System C consortium completes ITK test
- 12 April 2010
Four healthcare IT suppliers have successfully completed testing for the transfer of discharge summaries from hospital to social care using NHS Connecting for Health’s Interoperability Toolkit standard.
System C, Microsoft, Orion Health and Liquidlogic say their solution takes a patient discharge summary created on System C’s Medway PAS/EPR and sends it within an electronic message to Liquidlogic’s PRTOTOCOL integrated adults’ system via the Orion Rhapsody Integration Engine.
Microsoft’s Clinical Documentation Solution Accelerator for Microsoft Office renders discharge information and supports the population of additional data items and encoding of clinical terms, before generating the required message.
The System C consortium is one of five consortia taking part in CfH’s project on standards for electronic discharge summaries as part of its Interoperability Toolkit. CfH published the standards in January.

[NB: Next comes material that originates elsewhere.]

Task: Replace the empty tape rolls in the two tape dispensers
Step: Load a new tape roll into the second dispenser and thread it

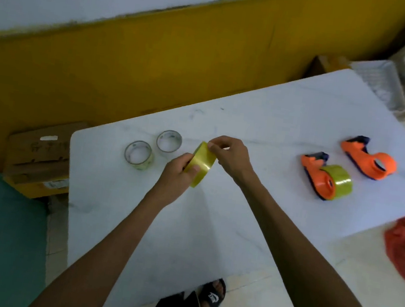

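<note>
The left hand (181, 170) grips a yellow tape roll (201, 163) above the surface (211, 232); the right hand (231, 156) pinches its top edge. Two empty rolls (138, 154) lie left, two orange dispensers (323, 178) right, the nearer loaded.

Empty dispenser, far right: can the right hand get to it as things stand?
Probably yes. The table between the right hand and the empty dispenser is bare, with the loaded dispenser sitting nearer. But the right hand is picking at the tape roll held by the left hand, so it must let go first.
</note>
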Available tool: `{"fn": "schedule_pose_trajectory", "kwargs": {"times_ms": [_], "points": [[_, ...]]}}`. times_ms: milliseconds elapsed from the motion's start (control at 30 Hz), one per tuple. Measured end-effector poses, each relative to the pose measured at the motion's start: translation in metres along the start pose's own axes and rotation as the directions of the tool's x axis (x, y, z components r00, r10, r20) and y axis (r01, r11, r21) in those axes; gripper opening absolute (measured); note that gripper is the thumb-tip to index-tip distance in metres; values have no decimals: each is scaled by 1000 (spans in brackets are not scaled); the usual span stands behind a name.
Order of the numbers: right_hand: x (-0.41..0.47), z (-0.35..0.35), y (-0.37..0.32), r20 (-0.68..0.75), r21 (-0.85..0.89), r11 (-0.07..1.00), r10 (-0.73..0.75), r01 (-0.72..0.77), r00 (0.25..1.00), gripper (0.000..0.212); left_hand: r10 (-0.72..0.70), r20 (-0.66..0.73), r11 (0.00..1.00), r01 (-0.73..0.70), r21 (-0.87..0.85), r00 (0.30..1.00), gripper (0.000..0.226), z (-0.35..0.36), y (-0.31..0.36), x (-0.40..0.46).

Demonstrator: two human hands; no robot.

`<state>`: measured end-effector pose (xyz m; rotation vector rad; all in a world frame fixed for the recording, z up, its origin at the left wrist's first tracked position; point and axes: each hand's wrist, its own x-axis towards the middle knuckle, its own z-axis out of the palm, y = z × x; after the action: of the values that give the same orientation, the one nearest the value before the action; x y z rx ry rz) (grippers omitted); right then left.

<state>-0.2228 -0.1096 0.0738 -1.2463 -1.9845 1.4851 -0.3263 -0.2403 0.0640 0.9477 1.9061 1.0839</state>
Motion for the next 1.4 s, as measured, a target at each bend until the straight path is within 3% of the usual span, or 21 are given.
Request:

Denise Harrison, sales and marketing director at Liquidlogic, said: “Under a paper-based system, it can take two or three weeks for the information to be transmitted,.
"By that time, a patient could have undergone three episodes of care in the community without the care provider necessarily having a clear picture of their status. This solution will improve this significantly."
Dr Ian Denley, chief executive of System C, said the solution was an exciting step forward in the integration of care across organisational barriers.
He added: “Linking disparate systems in this way to provide a simple discharge summary is going to make an immediate impact on the quality of care, on prevention and on institutional efficiency.
"It’s also a powerful demonstration of suppliers working quickly and efficiently together for a common cause.”
Graphnet Health announced at the end of March that its consortium had been the first of the five consortia to completed proof of concept witness testing, delivering discharge summaries from hospitals to GP practices.
All hospitals are expected to deliver discharge summaries to GPs within 24 hours from the beginning of this month, although it is thought the majority have failed to reach that target.